Cora, a 5-year-old Girl Scout, said she wants to be a scientist when she grows up.
“The snake one,” she said.
On Sunday, Cora gently pet a red-tailed boa constrictor at the Florida Museum of Natural History, located at 3215 Hull Road. More than 150 eager Girl Scouts, troop leaders and parents in the community attended the “She’s a Scientist!” program to engage in hands-on learning, explore different science exhibits and meet female scientists.
It was the program’s fifth year, said program organizer and Florida Museum educator Chelsea Collison.
“We offer this program to give Girl Scouts in our area a chance to meet some role models that are female scientists,” Collison said. “We’re trying to break that misconception that a scientist has to be a man in a lab coat.”
Each exhibit was led by a female scientist from one of 10 groups from the museum, outside organizations and UF, including UF’s departments of Entomology and Nematology, Biology and Astronomy.
The girls will receive a patch for attending the event to put on the back of their vest or sash, Collison said.

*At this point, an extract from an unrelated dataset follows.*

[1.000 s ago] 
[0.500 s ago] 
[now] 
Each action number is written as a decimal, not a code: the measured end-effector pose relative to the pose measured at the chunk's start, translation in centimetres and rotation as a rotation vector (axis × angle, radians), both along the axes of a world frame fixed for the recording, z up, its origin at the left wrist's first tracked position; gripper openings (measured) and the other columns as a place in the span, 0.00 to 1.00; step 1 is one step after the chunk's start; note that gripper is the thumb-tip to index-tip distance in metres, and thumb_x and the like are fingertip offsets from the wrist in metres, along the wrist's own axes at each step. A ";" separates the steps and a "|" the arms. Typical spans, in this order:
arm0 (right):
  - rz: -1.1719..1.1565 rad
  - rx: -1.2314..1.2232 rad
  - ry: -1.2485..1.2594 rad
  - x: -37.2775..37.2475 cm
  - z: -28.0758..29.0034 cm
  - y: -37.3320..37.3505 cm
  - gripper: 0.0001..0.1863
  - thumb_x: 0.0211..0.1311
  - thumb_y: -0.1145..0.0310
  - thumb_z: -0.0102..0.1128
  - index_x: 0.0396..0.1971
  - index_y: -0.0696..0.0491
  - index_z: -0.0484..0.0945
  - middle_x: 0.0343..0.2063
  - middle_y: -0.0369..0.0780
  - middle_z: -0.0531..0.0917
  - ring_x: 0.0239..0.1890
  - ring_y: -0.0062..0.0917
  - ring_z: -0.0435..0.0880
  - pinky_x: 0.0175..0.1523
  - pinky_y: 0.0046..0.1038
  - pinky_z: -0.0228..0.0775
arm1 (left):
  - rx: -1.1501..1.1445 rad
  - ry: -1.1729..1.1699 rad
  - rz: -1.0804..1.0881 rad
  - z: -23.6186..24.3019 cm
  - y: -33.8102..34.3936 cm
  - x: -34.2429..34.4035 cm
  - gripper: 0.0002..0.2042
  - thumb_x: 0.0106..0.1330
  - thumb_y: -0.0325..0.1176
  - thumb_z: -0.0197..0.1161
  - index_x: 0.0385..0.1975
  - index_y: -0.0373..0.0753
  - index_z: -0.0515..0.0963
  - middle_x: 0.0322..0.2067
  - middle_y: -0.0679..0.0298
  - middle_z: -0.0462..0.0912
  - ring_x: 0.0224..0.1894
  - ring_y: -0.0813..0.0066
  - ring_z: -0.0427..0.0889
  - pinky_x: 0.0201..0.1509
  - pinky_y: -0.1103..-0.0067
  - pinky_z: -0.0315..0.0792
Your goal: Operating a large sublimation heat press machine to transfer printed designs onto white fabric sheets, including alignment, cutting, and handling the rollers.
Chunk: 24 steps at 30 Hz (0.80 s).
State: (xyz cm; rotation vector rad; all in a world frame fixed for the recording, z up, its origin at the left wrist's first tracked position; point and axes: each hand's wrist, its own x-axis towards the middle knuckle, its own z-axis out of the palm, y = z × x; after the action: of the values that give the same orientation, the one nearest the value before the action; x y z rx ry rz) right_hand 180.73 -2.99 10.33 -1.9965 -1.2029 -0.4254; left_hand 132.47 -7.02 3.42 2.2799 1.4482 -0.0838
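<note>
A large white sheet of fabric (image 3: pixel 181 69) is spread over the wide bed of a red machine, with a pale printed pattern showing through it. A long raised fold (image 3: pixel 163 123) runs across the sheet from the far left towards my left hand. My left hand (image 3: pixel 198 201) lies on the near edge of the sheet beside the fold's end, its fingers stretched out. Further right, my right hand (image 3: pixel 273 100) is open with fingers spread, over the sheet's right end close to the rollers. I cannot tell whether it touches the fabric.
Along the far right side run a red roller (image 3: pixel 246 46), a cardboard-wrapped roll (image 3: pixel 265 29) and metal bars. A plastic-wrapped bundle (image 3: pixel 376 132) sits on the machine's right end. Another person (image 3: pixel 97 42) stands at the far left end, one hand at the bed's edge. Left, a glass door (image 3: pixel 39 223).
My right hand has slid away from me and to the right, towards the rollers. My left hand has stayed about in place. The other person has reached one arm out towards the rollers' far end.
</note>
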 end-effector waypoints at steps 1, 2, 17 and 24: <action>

The patch shows a yellow beaker that reads, “She’s a Scientist?!”
Collison said the program was catered toward Brownies and Junior Girl Scouts, which ranges from second grade to fifth grade but welcomed anyone who wanted to attend.
The leader of Girl Scout Troop 363, Alix Shunick, 43, attended the program for the first time with four girls in her troop. She thought it was a good use of UF’s resources.
“I want to make sure that (girls) are exposed to anything and everything that they may want to get into in the future,” Shunick said. “That they don’t have any limitations on them and that they can just keep shooting for the stars.”